Una vez me encendí el último cigarrillo del día a las 5 de
la mañana. Era temprano entre tantas dudas. Me caminé el recorrido ideal desde
mi cama al baño, sin distraer el viaje con el viento del norte o el frío del
sur. Soñé durmiendo sobre espacios dispuestos en mi mente. Me encerré en
razonamientos ilógicos que intentaban demostrar las cosas que hoy en día ni siquiera
analizo, porque mientras más se analiza, más se enreda. Mientras más se piensa,
más se equivoca, el humano debería vivir del sí y del no, no del porqué.
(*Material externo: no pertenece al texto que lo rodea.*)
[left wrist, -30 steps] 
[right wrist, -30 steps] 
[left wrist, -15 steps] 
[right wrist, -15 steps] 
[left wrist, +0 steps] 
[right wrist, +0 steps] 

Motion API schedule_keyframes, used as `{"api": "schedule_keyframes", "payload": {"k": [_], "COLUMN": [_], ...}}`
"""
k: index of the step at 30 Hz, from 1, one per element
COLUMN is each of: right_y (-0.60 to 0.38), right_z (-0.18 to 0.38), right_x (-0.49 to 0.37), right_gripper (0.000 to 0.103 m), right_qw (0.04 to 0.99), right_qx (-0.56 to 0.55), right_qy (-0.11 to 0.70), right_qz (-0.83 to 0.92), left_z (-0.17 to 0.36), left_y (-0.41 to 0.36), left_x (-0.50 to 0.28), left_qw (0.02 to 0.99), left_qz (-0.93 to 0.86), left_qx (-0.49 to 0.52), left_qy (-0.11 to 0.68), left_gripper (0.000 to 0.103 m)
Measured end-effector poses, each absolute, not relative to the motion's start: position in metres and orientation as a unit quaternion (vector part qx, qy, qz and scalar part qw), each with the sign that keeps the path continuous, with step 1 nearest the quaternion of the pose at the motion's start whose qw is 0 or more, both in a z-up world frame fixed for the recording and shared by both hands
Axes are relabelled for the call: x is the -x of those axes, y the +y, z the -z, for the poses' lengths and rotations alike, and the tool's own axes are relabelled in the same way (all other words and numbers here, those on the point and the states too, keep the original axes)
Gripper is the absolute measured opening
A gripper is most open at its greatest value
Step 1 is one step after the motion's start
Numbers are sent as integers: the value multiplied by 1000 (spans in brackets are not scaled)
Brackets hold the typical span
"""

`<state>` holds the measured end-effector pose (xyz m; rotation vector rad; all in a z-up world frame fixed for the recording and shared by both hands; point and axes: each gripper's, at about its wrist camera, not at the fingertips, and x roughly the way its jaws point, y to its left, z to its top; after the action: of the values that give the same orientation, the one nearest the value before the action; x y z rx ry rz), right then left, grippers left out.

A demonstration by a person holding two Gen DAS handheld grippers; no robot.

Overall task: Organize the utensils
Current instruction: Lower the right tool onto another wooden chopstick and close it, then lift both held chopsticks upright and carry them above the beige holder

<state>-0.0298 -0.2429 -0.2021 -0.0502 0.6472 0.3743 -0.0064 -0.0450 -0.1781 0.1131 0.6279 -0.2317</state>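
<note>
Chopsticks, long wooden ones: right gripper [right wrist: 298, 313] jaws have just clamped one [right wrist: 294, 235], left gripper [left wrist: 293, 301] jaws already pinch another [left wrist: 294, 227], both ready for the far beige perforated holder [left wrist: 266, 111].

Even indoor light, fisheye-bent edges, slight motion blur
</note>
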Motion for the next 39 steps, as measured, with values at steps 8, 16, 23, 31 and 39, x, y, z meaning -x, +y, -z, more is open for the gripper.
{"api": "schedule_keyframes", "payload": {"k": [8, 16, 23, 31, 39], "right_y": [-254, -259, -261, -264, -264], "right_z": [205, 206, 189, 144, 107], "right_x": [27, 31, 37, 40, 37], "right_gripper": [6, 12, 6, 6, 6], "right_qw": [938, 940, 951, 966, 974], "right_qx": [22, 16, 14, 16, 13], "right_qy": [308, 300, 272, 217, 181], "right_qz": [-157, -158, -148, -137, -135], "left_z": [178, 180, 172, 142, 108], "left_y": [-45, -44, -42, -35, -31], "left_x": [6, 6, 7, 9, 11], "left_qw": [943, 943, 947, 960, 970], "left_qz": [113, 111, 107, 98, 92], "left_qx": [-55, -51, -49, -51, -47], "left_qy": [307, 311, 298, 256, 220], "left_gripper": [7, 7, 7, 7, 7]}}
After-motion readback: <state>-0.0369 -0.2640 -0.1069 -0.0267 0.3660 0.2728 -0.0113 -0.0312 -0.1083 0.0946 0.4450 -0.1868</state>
Pero,
eso es difícil, la caminata seguía, y yo no debía pensar en nada más que llegar
al baño y matar al freno de mi eterno sueño.
Al día
siguiente comprendí que nunca había sido feliz. Me vi en un futuro poco
inmediato, saboreando los barrotes de una cárcel, creando amistades con la
muerte, para que no me llevara sin antes poder abrazar a una mujer y sentir que
con mi abrazo, ella cree en el amor. Sentí impulso de cantar, de crear cosas
inhumanas que hoy completaran mi vida. Pensé, entre los llantos de los acompañantes
del cortejo fúnebre que entraba al cementerio, que ayer era el único que nunca
había sido indispensable para nadie. Y, a pesar de pensar sin entender lo que
la cabeza me decía, me aplaudí a mí mismo, ignorante del sentimiento ajeno a la
culpa automatizada por intentar hacer lo que uno creía correcto.
Ahora que
dejé de trabajar, consecuencia de mi desempeño agotador, me siento más libre. Viviré
eternamente de mis 3 jubilaciones, con mis nietos, mis hijos, mis perros y mis
canarios, acá y allá, en el campo y en la ciudad. Algo en mí, me decía que todo
esto era falso, que era producto de mi imaginación entorpecida. Pero ignoré ese
“algo”, y seguí caminando al baño, a pesar de que las piernas ya estaban
cansadas, y que el frío realmente me estaba atormentando. Estaba mal esto; me
estaba distrayendo.
Al final,
me senté en el sillón, a esperar la llegada de lo más hermoso. La señorita
descendió sigilosamente por la escalera, como si una especie de silencio la
trajera desde el más allá, tan hermosa que encandilaba. Tan linda era, que mi
mente no hizo más que imaginarla conmigo el resto de mi vida, y mi corazón,
estúpido de sorpresa, latía tanto que si lo quería conocer, lo escucharía en la
nada. La tomé de la mano, y la llevé al baile del colegio, fines del año 72,
diciembre, calor. Subimos al auto, y ahí llegué al baño, y entendí que los
barrotes si eran producto de mi imaginación. Pero el resto, no. El resto era
tan real como la carta que te envié, declarándote mi amor, sabiendo que más que
una alegría, haberte conocido había sido una de esas cosas que la gente define
como lo único que le puede robar una sonrisa cunado la angustia supera
cualquier barrera que uno intente interponer entre ser feliz, y caer en un pozo
eterno de depresión, que solo se sale por donde se entró, como cualquier pozo.
Perdón si te sorprende esto, pero a mí me fascina sorprenderte. Voy a dejar los zapatos para que el sol los seque.